Friday, June 27, 2008

Deserializing JSON to Haskell Data objects

Since last week I found a few other posts and libraries on the subject of JSON serialization and deserialization: here and here for example. Nonetheless I've continued on my own path, since the best way of learning is doing. It took me a while to figure out how to reconstruct a Haskell object, and I've only got some limited functionnality to work, but it works. I looked into the source code for gread for clues, I have to say.

So what we want is simple enough:

jsonToObj :: forall a. Data a => JSON.Value -> a


Given a JSON value we want an haskell object, and hopefully the type will match... OK, I'm a bit terse on the error handling side of things at the moment!
(Note: for the code to work you need to import: Control.Monad.State, Data.Generics, Data.List, qualified Data.Map as M, Data.Maybe)

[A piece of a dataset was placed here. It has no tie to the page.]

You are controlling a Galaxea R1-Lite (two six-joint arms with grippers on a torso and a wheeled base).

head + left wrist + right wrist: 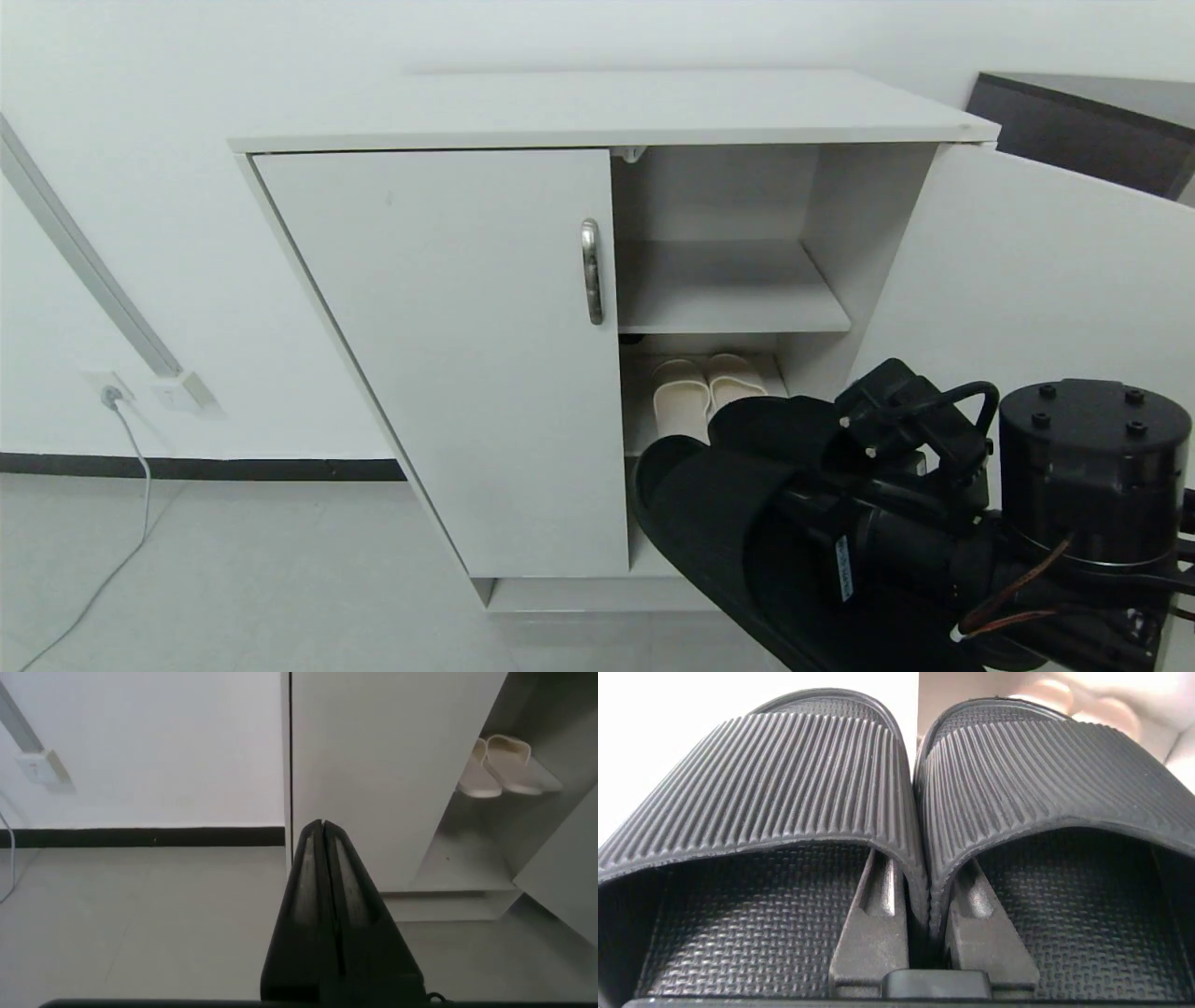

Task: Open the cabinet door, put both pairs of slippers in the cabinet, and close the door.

It's simple enough for Strings and Bools:

jsonToObj (JSON.String s)=fromJust $ cast s
jsonToObj (JSON.Bool b)=fromJust $ cast b


Of course, if you expected a Foo and parse a JSON.String, this will fail(The cast return a Maybe). You have to cast since the signature doesn't force Strings or Bools, only Data.

For other types of objects (including numbers, because cast doesn't perform number conversion I found) it's a bit more complicated. Basically we have to figure out the type we want, find a constructor to build an instance of that type, and pass to that constructors proper values from the JSON object.
To find the type we want, I use funny code find in gread:

myDataType = dataTypeOf (getArg getType)
getArg :: a' -> a'
getArg = undefined
getType :: a
getType = undefined


This create a dummy function returning my type, and a dummy function returning what it gets as parameter. They don't need to be implemented, the compiler only cares about the type.

The meat of the function, that decides what constructor to invoke and what data to useas constructor parameter is a bit more involved:
(values,cons)=case x of
JSON.Object m -> let
c=indexConstr myDataType 1
in ((map (\x->fromJust $ M.lookup x m) (constrFields c)),c)
JSON.Number fl -> ([],if isPrefixOf "Prelude.Int" (dataTypeName myDataType)
then mkIntConstr myDataType (round fl)
else mkFloatConstr myDataType fl)
JSON.Array [] -> ([],indexConstr myDataType 1)
JSON.Array (x:xs) -> ([x,(JSON.Array xs)],indexConstr myDataType 2)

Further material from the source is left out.